Même pas sûr de pouvoir me rendre au stade !

Car sous prétexte d’assister à une finale du 100 m, devrais-je tout accepter sans broncher? Je ne suis même pas sûr de pouvoir me rendre au stade ! Car non seulement je devrai me coltiner pendant toutes ces années les chantiers pharaoniques avec leur lot d’inconvénients (salut à toi, qui oses encore prendre ton véhicule sur l’A86) tout en réglant la note en hausse d’impôts locaux, tarif Navigo, stationnement… mais en plus, je dois déjà me préparer à ne même pas pouvoir me payer un seul billet pour assister aux épreuves. Le comble.

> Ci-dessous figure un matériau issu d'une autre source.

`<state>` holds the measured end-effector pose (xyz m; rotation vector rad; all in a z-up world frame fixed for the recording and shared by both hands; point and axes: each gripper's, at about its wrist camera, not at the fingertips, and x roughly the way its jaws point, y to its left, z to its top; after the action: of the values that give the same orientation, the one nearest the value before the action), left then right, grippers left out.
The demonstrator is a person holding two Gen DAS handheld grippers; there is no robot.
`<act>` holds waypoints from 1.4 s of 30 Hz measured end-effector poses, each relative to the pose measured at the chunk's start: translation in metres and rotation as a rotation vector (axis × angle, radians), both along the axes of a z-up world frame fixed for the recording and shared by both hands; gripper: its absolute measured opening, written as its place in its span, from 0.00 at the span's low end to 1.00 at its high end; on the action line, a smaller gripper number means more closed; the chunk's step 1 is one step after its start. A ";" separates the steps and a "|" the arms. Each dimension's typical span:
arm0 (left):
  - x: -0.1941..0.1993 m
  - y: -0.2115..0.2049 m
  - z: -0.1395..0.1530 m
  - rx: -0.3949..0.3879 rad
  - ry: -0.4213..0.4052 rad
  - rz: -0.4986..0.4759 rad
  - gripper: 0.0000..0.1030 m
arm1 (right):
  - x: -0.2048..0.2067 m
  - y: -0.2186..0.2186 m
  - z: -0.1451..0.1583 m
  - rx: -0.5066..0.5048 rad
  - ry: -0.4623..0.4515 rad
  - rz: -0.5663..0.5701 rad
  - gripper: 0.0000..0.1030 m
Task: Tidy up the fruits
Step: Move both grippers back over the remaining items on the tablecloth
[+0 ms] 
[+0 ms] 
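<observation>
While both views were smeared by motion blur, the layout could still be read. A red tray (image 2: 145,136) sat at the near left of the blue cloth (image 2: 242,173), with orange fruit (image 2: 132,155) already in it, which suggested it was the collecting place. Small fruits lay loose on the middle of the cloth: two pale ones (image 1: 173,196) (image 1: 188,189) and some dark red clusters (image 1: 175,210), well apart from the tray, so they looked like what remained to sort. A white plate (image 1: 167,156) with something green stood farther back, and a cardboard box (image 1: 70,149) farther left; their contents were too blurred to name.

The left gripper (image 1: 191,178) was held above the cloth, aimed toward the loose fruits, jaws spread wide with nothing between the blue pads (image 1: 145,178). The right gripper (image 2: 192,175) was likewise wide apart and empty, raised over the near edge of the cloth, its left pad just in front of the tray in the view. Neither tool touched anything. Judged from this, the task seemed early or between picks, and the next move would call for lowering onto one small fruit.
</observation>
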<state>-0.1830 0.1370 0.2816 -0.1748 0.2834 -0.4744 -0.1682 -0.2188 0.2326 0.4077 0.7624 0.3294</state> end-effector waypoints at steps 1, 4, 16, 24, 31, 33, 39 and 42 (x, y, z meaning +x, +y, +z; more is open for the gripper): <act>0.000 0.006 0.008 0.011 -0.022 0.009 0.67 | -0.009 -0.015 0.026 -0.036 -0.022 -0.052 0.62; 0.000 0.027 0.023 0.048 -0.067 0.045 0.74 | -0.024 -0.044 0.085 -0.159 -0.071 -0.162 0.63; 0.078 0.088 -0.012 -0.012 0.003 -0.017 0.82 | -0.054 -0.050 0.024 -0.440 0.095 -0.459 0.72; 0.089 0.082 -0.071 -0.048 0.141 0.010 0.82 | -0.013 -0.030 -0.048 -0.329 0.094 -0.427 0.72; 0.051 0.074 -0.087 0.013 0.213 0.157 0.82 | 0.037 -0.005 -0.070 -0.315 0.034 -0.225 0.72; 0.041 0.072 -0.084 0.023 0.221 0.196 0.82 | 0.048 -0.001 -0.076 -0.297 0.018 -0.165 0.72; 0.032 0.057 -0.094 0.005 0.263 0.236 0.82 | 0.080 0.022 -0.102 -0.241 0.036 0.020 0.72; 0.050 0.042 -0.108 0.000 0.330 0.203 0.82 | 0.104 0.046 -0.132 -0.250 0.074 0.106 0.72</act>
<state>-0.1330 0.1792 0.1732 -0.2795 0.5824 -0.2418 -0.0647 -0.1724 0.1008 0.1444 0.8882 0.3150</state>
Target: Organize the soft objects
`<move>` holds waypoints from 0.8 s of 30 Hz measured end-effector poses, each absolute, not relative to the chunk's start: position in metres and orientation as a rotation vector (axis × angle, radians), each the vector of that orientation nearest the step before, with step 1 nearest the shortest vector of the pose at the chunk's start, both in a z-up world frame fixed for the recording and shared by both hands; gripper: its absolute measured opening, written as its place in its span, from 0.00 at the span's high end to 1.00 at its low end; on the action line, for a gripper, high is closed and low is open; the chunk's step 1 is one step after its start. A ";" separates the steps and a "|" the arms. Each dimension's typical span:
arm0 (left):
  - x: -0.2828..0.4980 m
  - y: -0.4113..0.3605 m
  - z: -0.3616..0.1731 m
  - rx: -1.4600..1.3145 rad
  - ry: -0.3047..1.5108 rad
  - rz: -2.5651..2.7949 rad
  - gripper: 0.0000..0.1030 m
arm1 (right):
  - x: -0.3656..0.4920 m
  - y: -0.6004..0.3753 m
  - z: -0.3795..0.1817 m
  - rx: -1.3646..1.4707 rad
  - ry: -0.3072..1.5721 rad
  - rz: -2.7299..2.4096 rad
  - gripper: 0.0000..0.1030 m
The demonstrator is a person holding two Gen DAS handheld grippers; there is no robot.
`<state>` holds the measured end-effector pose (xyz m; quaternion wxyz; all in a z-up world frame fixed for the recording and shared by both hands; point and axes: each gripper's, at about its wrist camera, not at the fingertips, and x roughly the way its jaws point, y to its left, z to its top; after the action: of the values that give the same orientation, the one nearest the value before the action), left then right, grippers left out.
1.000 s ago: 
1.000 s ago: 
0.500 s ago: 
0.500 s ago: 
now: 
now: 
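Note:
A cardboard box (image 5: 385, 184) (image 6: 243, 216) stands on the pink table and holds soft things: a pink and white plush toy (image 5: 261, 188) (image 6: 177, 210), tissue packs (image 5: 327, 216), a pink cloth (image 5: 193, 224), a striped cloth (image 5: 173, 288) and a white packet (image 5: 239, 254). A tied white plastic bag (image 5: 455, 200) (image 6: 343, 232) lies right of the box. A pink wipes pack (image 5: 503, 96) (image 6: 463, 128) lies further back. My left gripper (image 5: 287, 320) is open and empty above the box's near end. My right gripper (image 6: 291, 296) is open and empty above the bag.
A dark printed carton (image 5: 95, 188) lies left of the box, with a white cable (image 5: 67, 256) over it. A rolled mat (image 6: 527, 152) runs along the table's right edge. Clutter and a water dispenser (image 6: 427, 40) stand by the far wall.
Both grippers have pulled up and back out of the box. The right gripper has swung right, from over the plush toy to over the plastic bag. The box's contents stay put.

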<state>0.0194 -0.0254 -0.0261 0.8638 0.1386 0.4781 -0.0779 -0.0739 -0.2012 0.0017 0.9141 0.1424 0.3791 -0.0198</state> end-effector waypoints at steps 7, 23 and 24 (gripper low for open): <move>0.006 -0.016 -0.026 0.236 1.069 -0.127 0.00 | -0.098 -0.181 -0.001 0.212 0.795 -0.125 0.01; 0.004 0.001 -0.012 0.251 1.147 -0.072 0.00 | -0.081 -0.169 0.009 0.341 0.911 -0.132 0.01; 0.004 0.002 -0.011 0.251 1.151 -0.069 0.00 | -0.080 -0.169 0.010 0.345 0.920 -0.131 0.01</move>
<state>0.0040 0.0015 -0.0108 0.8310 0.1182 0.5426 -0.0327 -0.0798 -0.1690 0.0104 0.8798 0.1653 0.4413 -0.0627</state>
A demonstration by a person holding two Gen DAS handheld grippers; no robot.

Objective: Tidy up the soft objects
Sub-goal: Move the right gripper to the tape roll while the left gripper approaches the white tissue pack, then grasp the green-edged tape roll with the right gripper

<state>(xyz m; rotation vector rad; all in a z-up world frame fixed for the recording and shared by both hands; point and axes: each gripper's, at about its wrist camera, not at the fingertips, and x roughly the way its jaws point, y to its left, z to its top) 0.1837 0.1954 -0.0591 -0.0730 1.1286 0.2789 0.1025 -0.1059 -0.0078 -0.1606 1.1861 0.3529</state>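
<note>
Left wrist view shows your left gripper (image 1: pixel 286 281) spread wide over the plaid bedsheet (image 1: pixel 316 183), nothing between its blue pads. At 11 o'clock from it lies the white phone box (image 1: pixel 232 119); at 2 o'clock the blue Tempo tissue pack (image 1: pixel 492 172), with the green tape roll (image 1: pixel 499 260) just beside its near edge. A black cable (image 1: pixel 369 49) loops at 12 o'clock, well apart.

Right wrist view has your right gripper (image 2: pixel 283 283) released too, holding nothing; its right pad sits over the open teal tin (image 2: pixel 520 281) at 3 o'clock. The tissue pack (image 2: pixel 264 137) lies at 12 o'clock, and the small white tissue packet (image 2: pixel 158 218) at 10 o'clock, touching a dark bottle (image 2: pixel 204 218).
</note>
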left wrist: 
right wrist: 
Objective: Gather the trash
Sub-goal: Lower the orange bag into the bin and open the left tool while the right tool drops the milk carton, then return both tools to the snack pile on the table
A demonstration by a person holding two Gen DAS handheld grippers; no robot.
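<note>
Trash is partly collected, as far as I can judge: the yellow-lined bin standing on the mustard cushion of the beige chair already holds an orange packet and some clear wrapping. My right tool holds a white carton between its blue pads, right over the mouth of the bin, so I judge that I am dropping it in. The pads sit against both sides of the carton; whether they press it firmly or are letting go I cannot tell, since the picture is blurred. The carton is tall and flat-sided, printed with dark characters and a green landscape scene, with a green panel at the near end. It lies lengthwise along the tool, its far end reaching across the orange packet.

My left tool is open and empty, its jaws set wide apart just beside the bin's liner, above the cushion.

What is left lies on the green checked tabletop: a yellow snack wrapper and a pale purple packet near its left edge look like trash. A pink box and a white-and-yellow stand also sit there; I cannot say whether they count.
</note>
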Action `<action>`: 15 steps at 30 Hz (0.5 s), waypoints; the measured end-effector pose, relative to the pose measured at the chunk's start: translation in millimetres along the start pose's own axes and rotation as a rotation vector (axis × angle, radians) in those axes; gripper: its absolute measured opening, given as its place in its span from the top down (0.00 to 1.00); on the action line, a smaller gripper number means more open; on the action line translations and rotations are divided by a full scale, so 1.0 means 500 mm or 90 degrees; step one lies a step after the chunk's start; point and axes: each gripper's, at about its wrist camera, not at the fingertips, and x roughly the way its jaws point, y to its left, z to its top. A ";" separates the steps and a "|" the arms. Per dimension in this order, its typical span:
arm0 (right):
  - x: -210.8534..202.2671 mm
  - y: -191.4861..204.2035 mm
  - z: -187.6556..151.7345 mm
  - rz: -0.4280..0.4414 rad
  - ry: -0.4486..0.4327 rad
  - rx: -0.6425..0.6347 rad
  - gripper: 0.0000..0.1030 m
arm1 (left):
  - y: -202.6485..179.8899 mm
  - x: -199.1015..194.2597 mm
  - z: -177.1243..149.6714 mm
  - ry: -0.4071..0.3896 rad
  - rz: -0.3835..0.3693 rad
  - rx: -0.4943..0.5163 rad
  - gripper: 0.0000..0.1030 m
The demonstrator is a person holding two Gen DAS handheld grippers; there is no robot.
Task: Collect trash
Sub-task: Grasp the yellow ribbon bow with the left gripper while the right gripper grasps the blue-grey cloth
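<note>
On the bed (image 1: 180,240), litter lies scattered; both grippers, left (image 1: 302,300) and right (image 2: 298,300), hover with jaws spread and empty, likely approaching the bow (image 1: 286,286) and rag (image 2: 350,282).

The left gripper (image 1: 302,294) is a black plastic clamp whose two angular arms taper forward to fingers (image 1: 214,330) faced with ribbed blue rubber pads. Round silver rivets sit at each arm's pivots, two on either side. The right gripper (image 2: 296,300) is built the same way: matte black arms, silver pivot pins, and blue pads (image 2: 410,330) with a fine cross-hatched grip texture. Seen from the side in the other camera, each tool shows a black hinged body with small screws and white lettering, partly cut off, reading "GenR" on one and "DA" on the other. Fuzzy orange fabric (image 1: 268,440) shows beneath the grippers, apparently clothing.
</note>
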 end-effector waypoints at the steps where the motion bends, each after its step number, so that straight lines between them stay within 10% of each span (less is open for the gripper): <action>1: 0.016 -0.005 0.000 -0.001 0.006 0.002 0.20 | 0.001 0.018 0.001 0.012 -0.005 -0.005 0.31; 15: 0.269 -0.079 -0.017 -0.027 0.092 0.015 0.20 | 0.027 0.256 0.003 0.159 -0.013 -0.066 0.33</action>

A lire aussi: Paris 2024: les JO d’Hidalgo, vous ne pouvez pas être contre!

Je vois déjà le tableau, comme pour l’Euro 2016 et toute grande compétition internationale depuis maintenant 20 ans, ce sera un tirage au sort via internet, c’est-à-dire que l’habitant du Massachusetts ou de Pékin aura autant de chances que celui du Finistère ou de Clichy de gagner le gros lot. Enfin, de payer le gros lot surtout car j’attends avec impatience la grille tarifaire, tout particulièrement pour les sports rois comme l’athlétisme, le basket ou encore la natation. Quant aux chaînes de télé et acteurs internet, nous permettront-ils de voir encore gratuitement les épreuves et émissions ou serons-nous obligés de nous abonner, et à quel prix ?

Enlèvement demandé

A défaut, je pourrais participer à la fête, même de loin, dans des fans-zones ou des cafés… Hum, je doute que les bistrotiers résistent à l’envie de profiter de la masse des supporters pour augmenter leurs prix, voyez-vous.

Et puis le véritable amateur de sport c’est bien celui qui n’hésite pas à se lever à 4 heures du matin pour voir la finale d’Alain Bernard à Pékin, pas vrai ? Pourquoi nous priver, chers lecteurs, de ce petit plaisir, je vous le demande.

J’ai donc la réponse à ma question et dois me résoudre, la mort dans l’âme, à préférer les JO… à l’étranger.